I don't measure my happiness or lack thereof by the intellectual stimulation that I was receiving - as we will discover, the intellectual stimulation that was being transmitted from the English faculty was the least most important aspect of my university life - either in terms of happiness or any other deciding factor.

And I know I wasn't happy when during a break between terms, E turned up to the local pub and 'caught' me smoking - she fled back to her car saying that I should go back to my 'proper' friends and my cigarette and that she'd never felt more lonely in her life.
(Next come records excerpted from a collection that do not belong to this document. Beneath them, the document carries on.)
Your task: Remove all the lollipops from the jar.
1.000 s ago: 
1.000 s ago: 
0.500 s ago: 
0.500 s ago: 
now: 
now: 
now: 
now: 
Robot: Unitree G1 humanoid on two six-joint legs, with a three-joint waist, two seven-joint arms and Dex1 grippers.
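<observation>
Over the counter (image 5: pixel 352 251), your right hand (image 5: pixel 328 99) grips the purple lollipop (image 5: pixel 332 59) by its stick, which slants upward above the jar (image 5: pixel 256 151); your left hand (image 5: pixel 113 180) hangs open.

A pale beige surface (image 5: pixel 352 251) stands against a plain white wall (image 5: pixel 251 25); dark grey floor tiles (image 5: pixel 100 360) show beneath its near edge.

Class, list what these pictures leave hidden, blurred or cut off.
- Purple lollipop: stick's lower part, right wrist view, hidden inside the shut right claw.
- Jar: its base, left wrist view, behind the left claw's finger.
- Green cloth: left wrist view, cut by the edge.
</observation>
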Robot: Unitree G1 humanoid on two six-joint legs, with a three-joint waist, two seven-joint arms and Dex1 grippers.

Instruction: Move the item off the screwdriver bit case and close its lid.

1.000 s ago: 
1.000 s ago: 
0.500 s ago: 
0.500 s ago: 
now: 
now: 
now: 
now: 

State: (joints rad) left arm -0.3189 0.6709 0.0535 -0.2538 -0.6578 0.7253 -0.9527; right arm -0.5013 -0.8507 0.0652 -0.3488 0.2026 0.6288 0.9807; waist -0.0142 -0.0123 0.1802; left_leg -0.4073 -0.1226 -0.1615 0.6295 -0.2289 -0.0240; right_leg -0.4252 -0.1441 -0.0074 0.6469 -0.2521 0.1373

But I know that I treated my unhappiness with a large dose of detachment.  There wasn't any penchant, any more, for sitting in bathrooms with handfulls of pills.  And I know that there was a large amount of happiness (and booze) to contend with too.

 
I know I was happy being the 'life and soul' of my 'gang' on my floor.  I know I was happy meeting new people - people who surprised my old friends that they were my friends now too.  I know I was happy being the first in line for the bar of an evening, with the bonkers Welshman from my corridor in tow.  I know I was happy doing the 'usual' student things of fancydress three-legged pubcrawls and having friends to stay in their droves (sleeping on the floor in their masses and marvelling at the 'animal house'  nature of proceedings in some quarters).  I know I was happy playing music, going to gigs, eating at Fatty Arbuckles and staying out until dawn.  I know I was happy on RagRaids - being one of those ghastly tin-rattling students in white coats and getting plastered afterwards.  I jogged, I went to aerobics (I went to hospital after one particular session!).  I know I was happy, going to the movies in the debating chamber, making new discoveries and never forgetting "Thelma and Louise".  I know I loved singing in the choir, on occasions, and falling asleep in my music appreciation classes.  I know I was happy, cycling (on the occasions I cycled and didn't leave my bike to rest in the shed) down the hill from campus to the halls, sometimes with someone sitting on the parcelrack.   Sometimes, in the middle of the night after a midnight showing of "The Exorcist".

I'm sure, on reflection, that I was happy.